Nesses anos, Racy manteve-se atento ao percurso artístico que se propôs ao coletar incessantemente tais materiais e acumulá-los em casa. Ao rearranjá-los, num movimento sutil e minimalista, o artista diz de nossas atividades cotidianas, de quem somos na cidade de hoje. Ao mesmo tempo, são trabalhos que em vez de discutirem o efêmero, buscam o permanente, falam da memória que habita nos objetos e o quanto eles próprios nos falam sobre o mundo que nos circunda (e que criamos). O ambiente da mostra de Racy é aquele de seu ateliê, com peças dispostas de maneira a salientar sua singularidade formal. Entretanto, são mais do que o poder de seu estímulo visual, pois percebemos que nelas há algo de estranhamente familiar.



Agnaldo Farias

Curador e crítico de arte

Edgar Racy trabalha com um material que é o elogio da transparência e fragilidade: o vidro. Desde o começo ele explora essa película diáfana, quase invisível que, no entanto, tanto veda o trânsito do corpo quanto faculta a passagem do olhar. Quanto a este, não se furta de um flerte com essa matéria gêmea: por ser aéreo, regozija-se deslizando por sua superfície, trespassando-o refratando-se, ou rebate-se em reflexos. Racy tensiona o material, submete-o ao seu próprio peso, e vai retirando como resultado as infinitas nuances através das quais esse corpo etéreo faz-se presente.
Mas, não é somente do corpo do material que suas obras tratam, e por isso a força da pesquisa. Afinal, a fragilidade do vidro implica em perigo para nosso próprio corpo. Do centro da sua beleza plácida irradia sua possibilidade de uma violência súbita, feitas de estilhaços e fagulhas microscópicas, capazes de reagir ao menor desafio.

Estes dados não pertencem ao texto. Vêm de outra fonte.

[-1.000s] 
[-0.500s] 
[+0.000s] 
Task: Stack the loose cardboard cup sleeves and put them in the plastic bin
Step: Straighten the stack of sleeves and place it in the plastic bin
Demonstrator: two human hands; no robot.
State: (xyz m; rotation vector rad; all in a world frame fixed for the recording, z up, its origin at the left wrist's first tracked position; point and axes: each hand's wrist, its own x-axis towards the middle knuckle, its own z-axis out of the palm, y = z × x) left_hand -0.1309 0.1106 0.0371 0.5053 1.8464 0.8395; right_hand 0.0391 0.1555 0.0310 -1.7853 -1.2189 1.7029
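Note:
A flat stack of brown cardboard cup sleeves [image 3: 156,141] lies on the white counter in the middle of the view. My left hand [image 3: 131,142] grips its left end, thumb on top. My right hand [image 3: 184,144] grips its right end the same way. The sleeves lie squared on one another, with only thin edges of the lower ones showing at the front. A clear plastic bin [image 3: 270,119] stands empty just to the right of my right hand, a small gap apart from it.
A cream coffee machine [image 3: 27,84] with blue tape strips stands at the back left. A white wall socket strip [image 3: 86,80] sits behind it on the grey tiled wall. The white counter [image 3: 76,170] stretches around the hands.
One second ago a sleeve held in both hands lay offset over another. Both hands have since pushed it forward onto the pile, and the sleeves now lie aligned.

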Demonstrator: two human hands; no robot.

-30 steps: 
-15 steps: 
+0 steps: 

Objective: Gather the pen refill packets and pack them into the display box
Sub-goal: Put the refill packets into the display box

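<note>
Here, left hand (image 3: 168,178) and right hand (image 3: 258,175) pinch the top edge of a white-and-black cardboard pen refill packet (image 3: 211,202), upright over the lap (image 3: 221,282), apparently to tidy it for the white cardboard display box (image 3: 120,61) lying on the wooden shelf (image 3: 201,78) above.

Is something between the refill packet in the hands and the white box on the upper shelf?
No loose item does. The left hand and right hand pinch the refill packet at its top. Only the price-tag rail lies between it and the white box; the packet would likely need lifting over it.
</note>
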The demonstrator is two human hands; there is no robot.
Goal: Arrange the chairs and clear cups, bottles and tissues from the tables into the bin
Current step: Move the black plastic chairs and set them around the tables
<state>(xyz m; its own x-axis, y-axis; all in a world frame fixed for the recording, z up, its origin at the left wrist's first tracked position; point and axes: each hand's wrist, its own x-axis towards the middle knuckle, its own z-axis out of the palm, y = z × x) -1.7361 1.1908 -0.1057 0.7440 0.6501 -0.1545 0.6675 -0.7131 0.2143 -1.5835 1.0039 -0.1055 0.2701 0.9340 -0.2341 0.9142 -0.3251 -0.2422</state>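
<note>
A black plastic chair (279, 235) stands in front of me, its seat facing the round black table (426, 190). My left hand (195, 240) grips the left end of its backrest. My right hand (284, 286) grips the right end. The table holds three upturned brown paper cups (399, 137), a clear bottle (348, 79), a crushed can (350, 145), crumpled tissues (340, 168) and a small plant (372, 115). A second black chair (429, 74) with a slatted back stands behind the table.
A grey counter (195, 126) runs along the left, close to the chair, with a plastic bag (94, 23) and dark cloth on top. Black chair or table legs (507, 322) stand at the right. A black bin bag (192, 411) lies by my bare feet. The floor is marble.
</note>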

Por isso cercamo-nos de tantos cuidados na contemplação dos seus trabalhos. Nosso rodeio receoso decorre da projeção virtual desse material: uma clareira feita de vazio e medo.



Museu Theodoro de Bona

Curitiba PR


Sobre o aspecto da utilização nas artes plásticas de materiais rejeitados na indústria, Edgar Racy os utiliza na sua produção artística. Usando mistura de várias ceras utilizadas na fundição de armamentos bélicos, constrói peças que exprimem o oposto ao que o material inicialmente teve como propósito,
Partes de armamentos bélicos reproduzidos inicialmente em cera matriz e em seguida substituídas pelo metal, se transformam em blocos de cera, coincidentemente da cor verde exército. A partir daí, utilizando a cor vermelha sobre a superfície verde, exprime fatos sobre o assunto, enfocando geralmente o oposto ao que o material teve como função inicial.
Algumas vezes, utiliza o próprio material para produzir palavras ou letras em forma de protesto, outras vezes produz peças que protegem o expectador ou simbolizam o efeito causado pela produção Bélica.